HOW TO COMPLETE THIS TASK:
Would you please retype the records that follow, word for word?

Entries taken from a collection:
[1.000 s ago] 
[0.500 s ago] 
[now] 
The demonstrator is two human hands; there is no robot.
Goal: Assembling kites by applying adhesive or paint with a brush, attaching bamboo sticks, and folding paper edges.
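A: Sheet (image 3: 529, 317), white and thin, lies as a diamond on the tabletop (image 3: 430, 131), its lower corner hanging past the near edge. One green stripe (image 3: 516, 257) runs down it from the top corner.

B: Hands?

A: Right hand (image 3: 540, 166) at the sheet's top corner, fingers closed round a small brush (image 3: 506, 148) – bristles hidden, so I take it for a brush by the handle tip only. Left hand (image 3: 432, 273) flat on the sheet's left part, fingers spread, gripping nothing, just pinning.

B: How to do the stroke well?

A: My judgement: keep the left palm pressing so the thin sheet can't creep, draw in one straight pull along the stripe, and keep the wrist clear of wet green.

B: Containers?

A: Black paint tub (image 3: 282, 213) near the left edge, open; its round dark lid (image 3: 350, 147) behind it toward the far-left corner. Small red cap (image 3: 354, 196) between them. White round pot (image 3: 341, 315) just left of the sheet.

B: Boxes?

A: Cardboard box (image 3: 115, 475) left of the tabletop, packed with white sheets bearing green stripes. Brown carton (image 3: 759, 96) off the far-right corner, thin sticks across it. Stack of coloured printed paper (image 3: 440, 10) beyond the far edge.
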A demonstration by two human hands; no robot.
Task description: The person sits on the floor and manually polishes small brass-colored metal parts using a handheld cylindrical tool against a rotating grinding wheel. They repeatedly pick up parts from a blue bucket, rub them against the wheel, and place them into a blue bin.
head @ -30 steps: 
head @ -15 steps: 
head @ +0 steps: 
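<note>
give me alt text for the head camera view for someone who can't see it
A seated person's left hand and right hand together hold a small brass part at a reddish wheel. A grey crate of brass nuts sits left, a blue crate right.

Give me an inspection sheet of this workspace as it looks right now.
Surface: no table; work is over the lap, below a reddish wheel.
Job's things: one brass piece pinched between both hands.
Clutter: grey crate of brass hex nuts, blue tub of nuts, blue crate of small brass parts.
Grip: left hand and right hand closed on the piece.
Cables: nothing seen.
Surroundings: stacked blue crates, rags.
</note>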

RESULT FOR THIS TASK:
[1.000 s ago] 
[0.500 s ago] 
[now] 
The demonstrator is two human hands; there is no robot.
Goal: Assembling kites by applying adhesive or paint with a brush, attaching bamboo sticks, and folding paper edges.
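A: Sheet (image 3: 529, 317), white and thin, lies as a diamond on the tabletop (image 3: 430, 131), its lower corner hanging past the near edge. One green stripe (image 3: 516, 257) runs down it from the top corner.

B: Hands?

A: Right hand (image 3: 540, 166) at the sheet's top corner, fingers closed round a small brush (image 3: 506, 148) – bristles hidden, so I take it for a brush by the handle tip only. Left hand (image 3: 432, 273) flat on the sheet's left part, fingers spread, gripping nothing, just pinning.

B: How to do the stroke well?

A: My judgement: keep the left palm pressing so the thin sheet can't creep, draw in one straight pull along the stripe, and keep the wrist clear of wet green.

B: Containers?

A: Black paint tub (image 3: 282, 213) near the left edge, open; its round dark lid (image 3: 350, 147) behind it toward the far-left corner. Small red cap (image 3: 354, 196) between them. White round pot (image 3: 341, 315) just left of the sheet.

B: Boxes?

A: Cardboard box (image 3: 115, 475) left of the tabletop, packed with white sheets bearing green stripes. Brown carton (image 3: 759, 96) off the far-right corner, thin sticks across it. Stack of coloured printed paper (image 3: 440, 10) beyond the far edge.
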A demonstration by two human hands; no robot.
Task description: The person sits on the floor and manually polishes small brass-colored metal parts using a handheld cylindrical tool against a rotating grinding wheel. They repeatedly pick up parts from a blue bucket, rub them against the wheel, and place them into a blue bin.
head @ -30 steps: 
head @ -15 steps: 
head @ +0 steps: 
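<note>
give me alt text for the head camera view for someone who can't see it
A seated person's left hand and right hand together hold a small brass part at a reddish wheel. A grey crate of brass nuts sits left, a blue crate right.

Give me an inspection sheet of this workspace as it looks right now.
Surface: no table; work is over the lap, below a reddish wheel.
Job's things: one brass piece pinched between both hands.
Clutter: grey crate of brass hex nuts, blue tub of nuts, blue crate of small brass parts.
Grip: left hand and right hand closed on the piece.
Cables: nothing seen.
Surroundings: stacked blue crates, rags.
</note>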

With this, there is nothing more to the exercise.